Extract each line holding the word "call" from the entries.

Entries provided below:

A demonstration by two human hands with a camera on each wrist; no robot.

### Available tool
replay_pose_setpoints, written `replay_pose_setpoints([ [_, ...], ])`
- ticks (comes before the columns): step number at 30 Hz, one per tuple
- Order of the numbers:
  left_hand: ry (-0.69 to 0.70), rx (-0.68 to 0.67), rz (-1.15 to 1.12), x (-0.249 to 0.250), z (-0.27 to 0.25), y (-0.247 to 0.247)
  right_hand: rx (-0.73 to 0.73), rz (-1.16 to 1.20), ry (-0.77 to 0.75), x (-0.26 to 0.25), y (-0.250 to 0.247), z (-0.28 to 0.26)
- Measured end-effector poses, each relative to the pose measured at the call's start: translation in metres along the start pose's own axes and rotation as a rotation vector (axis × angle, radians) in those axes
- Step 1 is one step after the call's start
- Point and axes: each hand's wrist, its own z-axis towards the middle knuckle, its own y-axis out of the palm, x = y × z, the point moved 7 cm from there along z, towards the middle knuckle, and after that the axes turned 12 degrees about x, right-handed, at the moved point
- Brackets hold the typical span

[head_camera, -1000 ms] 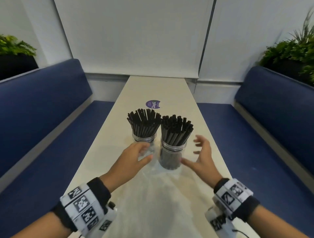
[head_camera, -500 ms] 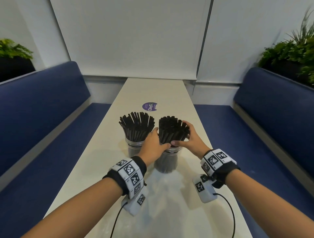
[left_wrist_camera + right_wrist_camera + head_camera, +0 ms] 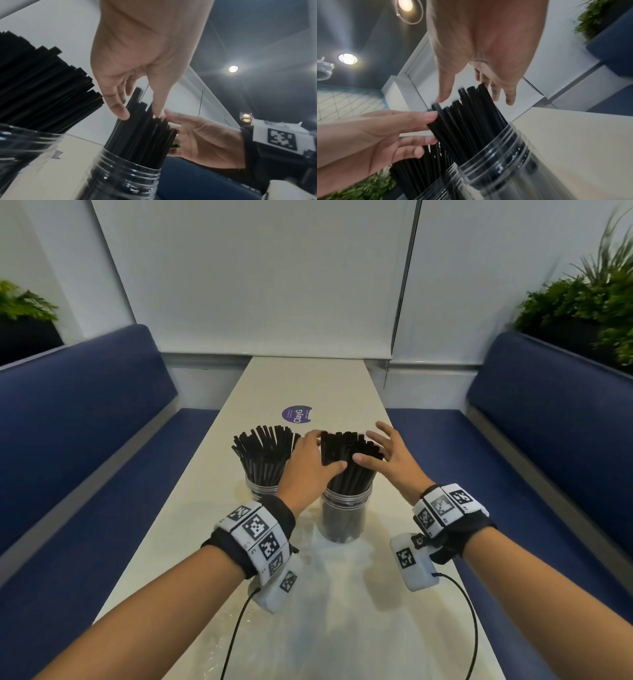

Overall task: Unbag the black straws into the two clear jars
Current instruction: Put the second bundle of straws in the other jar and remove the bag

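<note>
Right hand (image 3: 390, 460) lifted off, fingers now spread, left hand (image 3: 310, 465) seemingly flat against upright straws (image 3: 346, 463), tips up

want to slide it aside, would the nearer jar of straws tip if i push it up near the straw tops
Probably: the nearer jar is narrow and its straws stand well above the rim. They look thin, so they would likely shift. Pushing the wall seems safer.

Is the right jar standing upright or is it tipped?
Upright. The right jar stands on the table, its straws pointing up between both hands.
</note>
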Motion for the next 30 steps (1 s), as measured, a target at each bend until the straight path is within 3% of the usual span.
replay_pose_setpoints([
  [4,-0.062,-0.068,-0.001,-0.01,-0.017,0.01,-0.078,-0.088,0.099,0.015,0.001,-0.007],
  [8,-0.119,-0.092,0.033,-0.023,-0.021,0.025,-0.126,-0.227,0.03,0.02,0.011,-0.007],
  [13,-0.225,-0.117,-0.229,-0.031,-0.01,0.039,-0.067,-0.18,-0.004,0.01,0.015,-0.003],
  [19,-0.188,-0.22,-0.387,-0.02,-0.005,0.05,-0.151,-0.003,0.127,0.013,0.025,-0.007],
  [23,-0.185,-0.322,-0.388,-0.023,-0.003,0.052,-0.201,-0.019,0.126,0.01,0.03,-0.007],
  [30,-0.154,-0.266,-0.349,-0.02,0.01,0.048,-0.077,0.02,0.102,0.001,0.032,-0.005],
])
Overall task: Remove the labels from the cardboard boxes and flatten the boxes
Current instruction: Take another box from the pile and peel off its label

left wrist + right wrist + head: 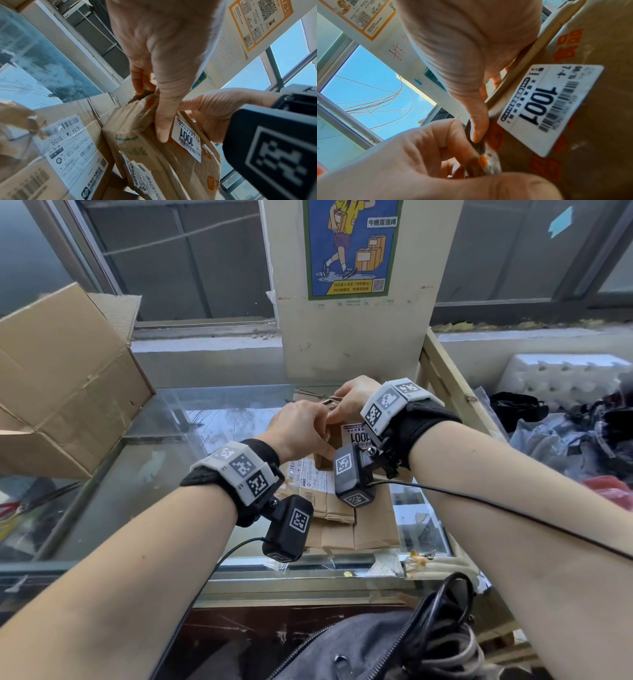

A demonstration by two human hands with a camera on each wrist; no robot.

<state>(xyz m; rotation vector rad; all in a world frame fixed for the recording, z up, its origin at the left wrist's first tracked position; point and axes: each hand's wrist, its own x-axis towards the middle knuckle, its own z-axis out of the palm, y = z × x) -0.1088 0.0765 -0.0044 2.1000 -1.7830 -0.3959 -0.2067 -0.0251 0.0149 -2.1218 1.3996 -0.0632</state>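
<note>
A small brown cardboard box [329, 438] with a white "1001" label [358, 436] stands on a stack of flattened cardboard [356, 529] on the glass table. My left hand [301, 426] pinches a crumpled strip of tape [145, 100] at the box's far top end, thumb lying on the top face. My right hand [352, 398] grips the box's far right edge beside the label [187, 139]. In the right wrist view its thumb [479, 128] presses beside the strip [488, 163]. A second label [140, 174] sticks to the box's side. Another shipping label [73, 152] lies on the flattened cardboard.
A large open cardboard box [61, 381] sits at the left on the glass table [154, 474]. A pillar with a poster [352, 248] stands right behind the hands. A wooden frame [452, 385], white foam [561, 378] and bagged clutter [582, 440] fill the right.
</note>
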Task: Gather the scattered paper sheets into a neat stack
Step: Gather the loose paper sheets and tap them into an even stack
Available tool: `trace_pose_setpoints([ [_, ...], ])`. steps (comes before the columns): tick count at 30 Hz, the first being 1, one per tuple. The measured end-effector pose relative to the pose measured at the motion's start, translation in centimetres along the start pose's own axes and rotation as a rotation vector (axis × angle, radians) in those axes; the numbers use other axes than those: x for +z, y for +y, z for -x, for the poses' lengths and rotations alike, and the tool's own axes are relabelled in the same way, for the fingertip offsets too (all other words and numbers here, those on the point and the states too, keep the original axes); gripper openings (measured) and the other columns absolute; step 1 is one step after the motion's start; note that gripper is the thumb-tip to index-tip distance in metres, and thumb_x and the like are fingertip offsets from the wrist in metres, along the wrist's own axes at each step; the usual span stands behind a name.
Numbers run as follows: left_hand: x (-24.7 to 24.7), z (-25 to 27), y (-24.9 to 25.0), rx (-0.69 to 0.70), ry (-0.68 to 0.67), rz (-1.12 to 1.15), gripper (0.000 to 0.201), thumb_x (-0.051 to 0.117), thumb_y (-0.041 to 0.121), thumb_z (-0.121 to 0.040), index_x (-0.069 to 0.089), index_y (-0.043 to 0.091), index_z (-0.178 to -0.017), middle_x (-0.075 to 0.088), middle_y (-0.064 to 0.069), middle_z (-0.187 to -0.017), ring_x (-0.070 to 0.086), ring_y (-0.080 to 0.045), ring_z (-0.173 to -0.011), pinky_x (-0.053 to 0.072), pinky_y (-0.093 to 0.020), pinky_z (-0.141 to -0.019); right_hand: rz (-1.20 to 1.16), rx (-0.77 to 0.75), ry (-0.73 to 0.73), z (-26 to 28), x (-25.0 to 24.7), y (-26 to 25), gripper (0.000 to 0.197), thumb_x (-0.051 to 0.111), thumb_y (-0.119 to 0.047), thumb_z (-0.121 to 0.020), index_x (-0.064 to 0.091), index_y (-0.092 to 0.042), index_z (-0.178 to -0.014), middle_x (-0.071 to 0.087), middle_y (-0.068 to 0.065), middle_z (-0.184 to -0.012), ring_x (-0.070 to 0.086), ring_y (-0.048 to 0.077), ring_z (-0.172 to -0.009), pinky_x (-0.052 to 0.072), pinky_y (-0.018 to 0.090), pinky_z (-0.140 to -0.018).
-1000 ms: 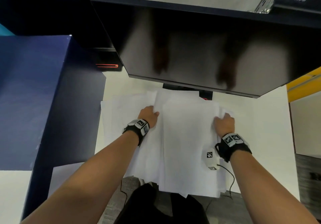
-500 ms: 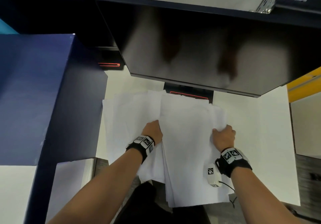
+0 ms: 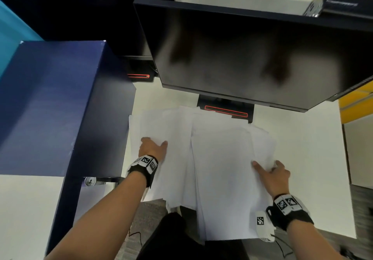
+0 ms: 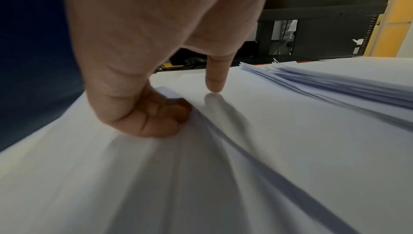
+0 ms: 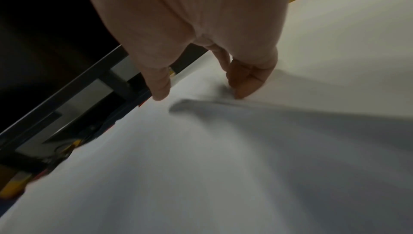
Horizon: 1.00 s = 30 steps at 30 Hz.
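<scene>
White paper sheets lie on the white desk [image 3: 314, 159]. A thick, uneven stack [image 3: 222, 169] sits in the middle and overhangs the near edge. Looser sheets [image 3: 161, 122] fan out to its left. My left hand [image 3: 153, 148] rests on those left sheets, its fingers [image 4: 170, 116] curled into the wrinkled paper [image 4: 245, 149] and its thumb tip touching it. My right hand [image 3: 270, 171] holds the stack's right edge, thumb on top and curled fingers [image 5: 243, 86] at the edge; the stack [image 5: 201, 167] fills that view.
A large dark monitor [image 3: 252, 54] hangs over the back of the desk, its base [image 3: 226, 110] just behind the papers. A dark blue panel [image 3: 50, 102] borders the left. A black box [image 3: 343, 3] sits at the far right. Bare desk lies right of the stack.
Both hands have come back toward me and the stack has slid nearer the desk's front edge. My left hand has left the stack's left edge and moved onto the looser sheets on the left.
</scene>
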State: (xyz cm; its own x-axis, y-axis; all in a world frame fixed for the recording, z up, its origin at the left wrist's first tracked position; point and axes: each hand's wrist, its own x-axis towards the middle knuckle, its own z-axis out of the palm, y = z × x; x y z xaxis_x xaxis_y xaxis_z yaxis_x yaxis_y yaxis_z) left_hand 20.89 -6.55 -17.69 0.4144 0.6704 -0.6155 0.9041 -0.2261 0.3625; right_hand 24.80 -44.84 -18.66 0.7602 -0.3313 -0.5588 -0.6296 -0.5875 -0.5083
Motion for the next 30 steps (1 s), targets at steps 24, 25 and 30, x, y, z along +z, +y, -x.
trace_pose_setpoints([
  [24, 5.6, 6.4, -2.2, 0.297, -0.315, -0.078, 0.019, 0.037, 0.017, -0.105, 0.053, 0.007, -0.098, 0.064, -0.013, -0.107, 0.057, -0.02, -0.087, 0.043, -0.024, -0.074, 0.236, -0.048, -0.134, 4.2, 5.3, -0.4, 0.065, 0.048, -0.027, -0.1, 0.019, -0.002, -0.152, 0.025, 0.031, -0.142, 0.044, 0.05, -0.124, 0.036, 0.044, -0.108],
  [25, 5.2, 6.4, -2.3, 0.31, -0.303, -0.061, 0.02, 0.037, 0.019, -0.105, 0.052, 0.007, -0.097, 0.063, -0.011, -0.101, 0.056, -0.018, -0.081, 0.044, -0.024, -0.07, 0.231, -0.061, -0.146, 3.9, 4.9, -0.2, 0.06, 0.048, -0.028, -0.099, 0.026, -0.002, -0.148, 0.028, 0.031, -0.139, 0.045, 0.049, -0.121, 0.038, 0.045, -0.107],
  [30, 3.3, 5.8, -3.6, 0.403, -0.324, -0.291, 0.032, 0.042, 0.027, -0.104, 0.062, 0.001, -0.102, 0.067, -0.014, -0.108, 0.059, -0.024, -0.093, 0.046, -0.029, -0.083, 0.317, -0.144, -0.142, 5.1, 2.5, 0.8, 0.04, 0.054, -0.02, -0.095, 0.045, 0.0, -0.129, 0.053, 0.029, -0.124, 0.055, 0.044, -0.112, 0.044, 0.043, -0.094],
])
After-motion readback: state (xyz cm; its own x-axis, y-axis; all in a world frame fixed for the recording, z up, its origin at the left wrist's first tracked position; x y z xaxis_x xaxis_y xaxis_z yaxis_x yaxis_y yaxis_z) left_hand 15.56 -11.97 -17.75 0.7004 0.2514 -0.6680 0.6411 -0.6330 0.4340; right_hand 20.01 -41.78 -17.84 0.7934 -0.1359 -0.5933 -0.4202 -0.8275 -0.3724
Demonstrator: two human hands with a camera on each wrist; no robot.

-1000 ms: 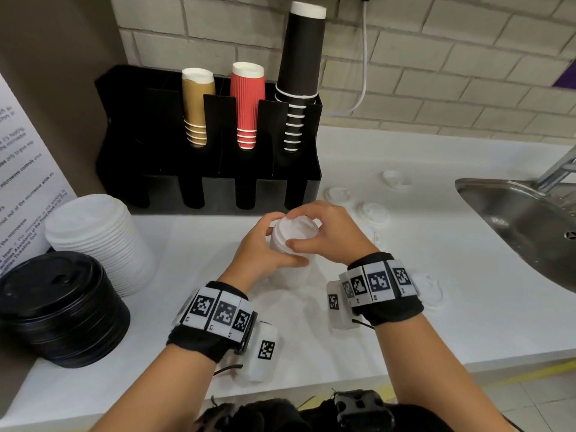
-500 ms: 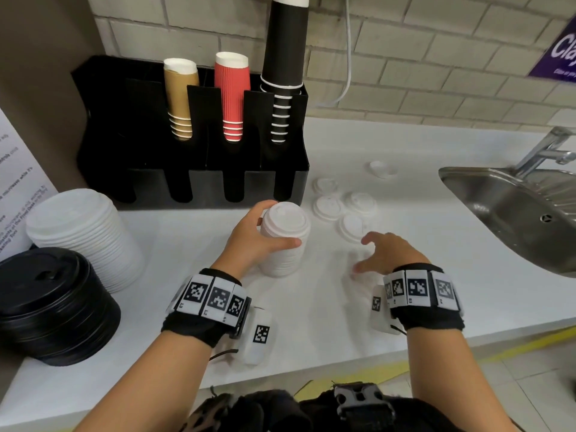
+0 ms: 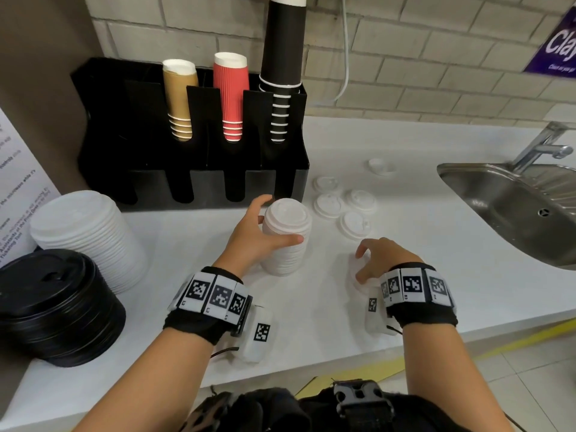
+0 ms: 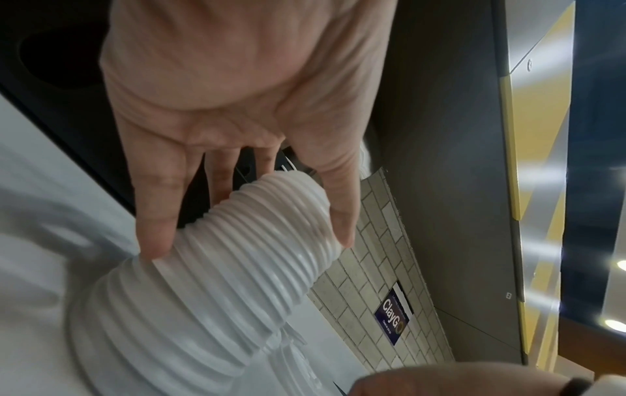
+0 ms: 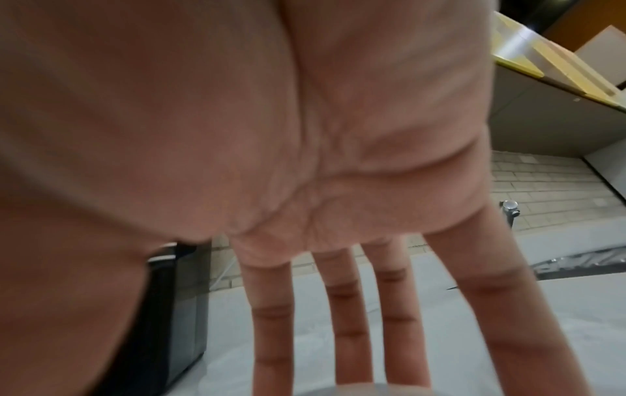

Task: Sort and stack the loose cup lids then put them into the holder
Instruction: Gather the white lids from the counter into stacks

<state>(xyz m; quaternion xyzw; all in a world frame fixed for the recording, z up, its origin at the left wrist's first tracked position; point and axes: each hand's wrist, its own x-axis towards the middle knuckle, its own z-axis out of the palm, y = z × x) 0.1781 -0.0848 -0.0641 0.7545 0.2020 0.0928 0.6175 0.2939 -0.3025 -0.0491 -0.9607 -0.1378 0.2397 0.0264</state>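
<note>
A tall stack of small white lids (image 3: 286, 254) stands on the white counter, and my left hand (image 3: 280, 219) grips it near the top. In the left wrist view, thumb and fingers of that hand (image 4: 250, 241) curl round the ribbed stack (image 4: 217, 308). My right hand (image 3: 364, 263) is low on the counter to the right, its straight, spread fingers (image 5: 338, 335) touching a single loose white lid (image 3: 353, 266). Several more loose lids (image 3: 355, 224) lie beyond it. The black holder (image 3: 202, 188) stands at the back, with paper cups in its slots.
A wide stack of large white lids (image 3: 87, 235) and a stack of black lids (image 3: 53, 304) sit at the left. A steel sink (image 3: 514, 207) with a tap fills the right. One upturned lid (image 3: 378, 166) lies farther back.
My right hand has left the top of the stack and moved right and down onto a loose lid. The left hand still holds the stack in place.
</note>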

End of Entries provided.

§ **Your solution**:
- Measured end-effector poses, each relative to the pose measured at the call's start: translation in metres along the start pose's own axes and rotation as a rotation vector (axis × angle, radians) in those axes
- Step 1 is one step after the call's start

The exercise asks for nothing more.